• **THE PROBLEM**:
Print nothing but the lines below starting at the line that holds "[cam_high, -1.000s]" and ending at the line that holds "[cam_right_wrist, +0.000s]", including both, each exactly as written.

• **DATA SHOWN**:
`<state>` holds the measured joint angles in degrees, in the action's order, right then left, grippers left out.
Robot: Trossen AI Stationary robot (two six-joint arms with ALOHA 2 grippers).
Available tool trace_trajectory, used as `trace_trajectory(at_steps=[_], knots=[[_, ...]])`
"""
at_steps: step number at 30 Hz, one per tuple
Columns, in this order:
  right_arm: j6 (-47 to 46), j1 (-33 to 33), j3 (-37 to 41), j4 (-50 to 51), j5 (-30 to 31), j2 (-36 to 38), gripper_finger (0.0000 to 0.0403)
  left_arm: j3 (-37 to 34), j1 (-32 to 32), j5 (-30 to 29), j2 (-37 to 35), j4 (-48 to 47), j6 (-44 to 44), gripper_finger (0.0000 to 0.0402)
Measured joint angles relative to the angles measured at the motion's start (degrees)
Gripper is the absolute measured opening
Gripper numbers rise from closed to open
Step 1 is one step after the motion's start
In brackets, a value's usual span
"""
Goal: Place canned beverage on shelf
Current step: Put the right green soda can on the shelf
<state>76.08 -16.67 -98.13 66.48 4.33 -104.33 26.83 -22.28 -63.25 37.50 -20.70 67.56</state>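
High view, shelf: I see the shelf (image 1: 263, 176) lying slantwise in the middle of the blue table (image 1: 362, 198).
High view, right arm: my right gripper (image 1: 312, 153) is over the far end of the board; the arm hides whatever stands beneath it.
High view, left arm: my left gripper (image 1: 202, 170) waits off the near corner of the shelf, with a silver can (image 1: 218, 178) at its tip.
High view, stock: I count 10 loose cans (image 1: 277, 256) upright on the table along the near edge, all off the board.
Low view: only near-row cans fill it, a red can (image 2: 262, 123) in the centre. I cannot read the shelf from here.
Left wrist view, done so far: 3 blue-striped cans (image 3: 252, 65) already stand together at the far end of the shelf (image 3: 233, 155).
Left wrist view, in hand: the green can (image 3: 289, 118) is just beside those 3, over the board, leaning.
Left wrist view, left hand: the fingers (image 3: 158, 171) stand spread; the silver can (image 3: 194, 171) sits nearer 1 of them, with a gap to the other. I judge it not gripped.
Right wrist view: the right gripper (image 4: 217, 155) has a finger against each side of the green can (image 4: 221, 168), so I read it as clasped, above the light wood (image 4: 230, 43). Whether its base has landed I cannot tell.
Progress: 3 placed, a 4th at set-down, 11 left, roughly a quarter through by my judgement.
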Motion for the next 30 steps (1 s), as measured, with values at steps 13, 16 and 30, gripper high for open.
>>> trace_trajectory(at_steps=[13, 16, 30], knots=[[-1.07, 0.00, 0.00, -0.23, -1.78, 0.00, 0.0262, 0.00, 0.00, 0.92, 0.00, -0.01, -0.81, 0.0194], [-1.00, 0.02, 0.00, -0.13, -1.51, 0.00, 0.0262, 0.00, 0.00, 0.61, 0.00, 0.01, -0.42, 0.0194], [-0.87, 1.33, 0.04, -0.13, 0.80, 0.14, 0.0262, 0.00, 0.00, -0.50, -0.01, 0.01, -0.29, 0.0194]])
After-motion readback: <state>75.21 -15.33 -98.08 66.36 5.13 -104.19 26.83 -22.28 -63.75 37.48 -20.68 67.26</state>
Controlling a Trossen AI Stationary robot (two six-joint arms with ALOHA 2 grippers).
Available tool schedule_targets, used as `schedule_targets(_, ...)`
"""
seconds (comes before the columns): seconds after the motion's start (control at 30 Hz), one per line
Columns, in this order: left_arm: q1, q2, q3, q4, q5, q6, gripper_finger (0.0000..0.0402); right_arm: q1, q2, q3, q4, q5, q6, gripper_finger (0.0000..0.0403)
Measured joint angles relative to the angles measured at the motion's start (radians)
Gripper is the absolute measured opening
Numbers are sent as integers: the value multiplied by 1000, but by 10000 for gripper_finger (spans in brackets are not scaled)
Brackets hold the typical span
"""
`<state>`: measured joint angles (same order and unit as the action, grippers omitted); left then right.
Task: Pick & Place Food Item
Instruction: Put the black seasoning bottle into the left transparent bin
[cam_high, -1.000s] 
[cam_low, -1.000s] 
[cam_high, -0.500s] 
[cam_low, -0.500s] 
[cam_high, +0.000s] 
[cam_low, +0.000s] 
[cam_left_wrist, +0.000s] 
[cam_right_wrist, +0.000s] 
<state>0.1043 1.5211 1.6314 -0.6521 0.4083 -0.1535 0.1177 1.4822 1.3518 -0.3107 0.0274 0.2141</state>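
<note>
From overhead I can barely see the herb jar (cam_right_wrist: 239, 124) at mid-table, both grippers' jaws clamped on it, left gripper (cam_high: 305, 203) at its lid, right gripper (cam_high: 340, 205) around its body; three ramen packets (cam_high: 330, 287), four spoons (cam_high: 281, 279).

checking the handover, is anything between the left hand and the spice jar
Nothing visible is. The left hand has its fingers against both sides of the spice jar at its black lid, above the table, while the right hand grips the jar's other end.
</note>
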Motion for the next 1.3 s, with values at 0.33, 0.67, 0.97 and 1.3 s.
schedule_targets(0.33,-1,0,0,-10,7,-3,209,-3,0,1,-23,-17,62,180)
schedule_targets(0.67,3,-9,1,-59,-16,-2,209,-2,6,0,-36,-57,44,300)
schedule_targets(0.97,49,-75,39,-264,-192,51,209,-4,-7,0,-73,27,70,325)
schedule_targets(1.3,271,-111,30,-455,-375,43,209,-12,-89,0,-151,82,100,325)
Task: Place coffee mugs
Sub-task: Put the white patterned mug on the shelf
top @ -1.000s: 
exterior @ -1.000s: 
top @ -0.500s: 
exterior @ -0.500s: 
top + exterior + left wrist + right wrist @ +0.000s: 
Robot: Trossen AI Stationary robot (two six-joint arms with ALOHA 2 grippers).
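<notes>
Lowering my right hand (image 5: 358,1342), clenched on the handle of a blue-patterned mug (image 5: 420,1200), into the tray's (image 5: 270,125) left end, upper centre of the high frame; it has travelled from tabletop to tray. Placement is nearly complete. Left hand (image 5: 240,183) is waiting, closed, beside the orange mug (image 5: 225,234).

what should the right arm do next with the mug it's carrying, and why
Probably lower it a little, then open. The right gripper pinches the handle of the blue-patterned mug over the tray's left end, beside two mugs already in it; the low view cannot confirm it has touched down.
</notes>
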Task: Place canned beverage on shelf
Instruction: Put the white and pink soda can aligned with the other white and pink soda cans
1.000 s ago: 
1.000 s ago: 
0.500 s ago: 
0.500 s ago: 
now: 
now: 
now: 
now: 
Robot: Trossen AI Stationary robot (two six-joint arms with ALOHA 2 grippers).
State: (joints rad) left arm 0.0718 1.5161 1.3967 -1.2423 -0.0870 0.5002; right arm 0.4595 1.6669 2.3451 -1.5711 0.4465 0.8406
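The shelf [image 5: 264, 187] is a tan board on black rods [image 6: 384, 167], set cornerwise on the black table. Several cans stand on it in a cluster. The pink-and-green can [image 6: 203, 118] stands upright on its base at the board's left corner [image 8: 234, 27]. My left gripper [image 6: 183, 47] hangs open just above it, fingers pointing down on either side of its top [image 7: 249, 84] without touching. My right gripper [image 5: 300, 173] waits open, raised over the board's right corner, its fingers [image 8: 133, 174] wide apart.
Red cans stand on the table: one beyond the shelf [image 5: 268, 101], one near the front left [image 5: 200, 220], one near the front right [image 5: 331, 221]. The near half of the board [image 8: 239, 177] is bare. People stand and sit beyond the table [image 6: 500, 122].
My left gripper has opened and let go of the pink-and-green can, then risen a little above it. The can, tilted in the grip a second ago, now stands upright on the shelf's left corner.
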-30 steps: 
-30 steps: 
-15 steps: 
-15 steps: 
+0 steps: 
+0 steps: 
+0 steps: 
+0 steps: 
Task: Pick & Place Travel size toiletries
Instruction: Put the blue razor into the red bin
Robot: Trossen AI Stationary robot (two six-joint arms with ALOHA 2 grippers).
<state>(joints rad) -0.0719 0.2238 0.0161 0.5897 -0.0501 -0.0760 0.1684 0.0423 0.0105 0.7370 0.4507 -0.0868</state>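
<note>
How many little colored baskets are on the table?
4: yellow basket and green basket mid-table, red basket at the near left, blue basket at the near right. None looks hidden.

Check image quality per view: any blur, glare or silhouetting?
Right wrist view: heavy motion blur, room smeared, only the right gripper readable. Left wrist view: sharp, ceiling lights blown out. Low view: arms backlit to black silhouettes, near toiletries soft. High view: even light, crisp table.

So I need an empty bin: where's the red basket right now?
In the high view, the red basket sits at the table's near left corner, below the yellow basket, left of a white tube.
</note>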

• **EXERCISE RESULT**:
[cam_high, -1.000s] 
[cam_low, -1.000s] 
[cam_high, -0.500s] 
[cam_low, -0.500s] 
[cam_high, +0.000s] 
[cam_low, +0.000s] 
[cam_left_wrist, +0.000s] 
[cam_right_wrist, +0.000s] 

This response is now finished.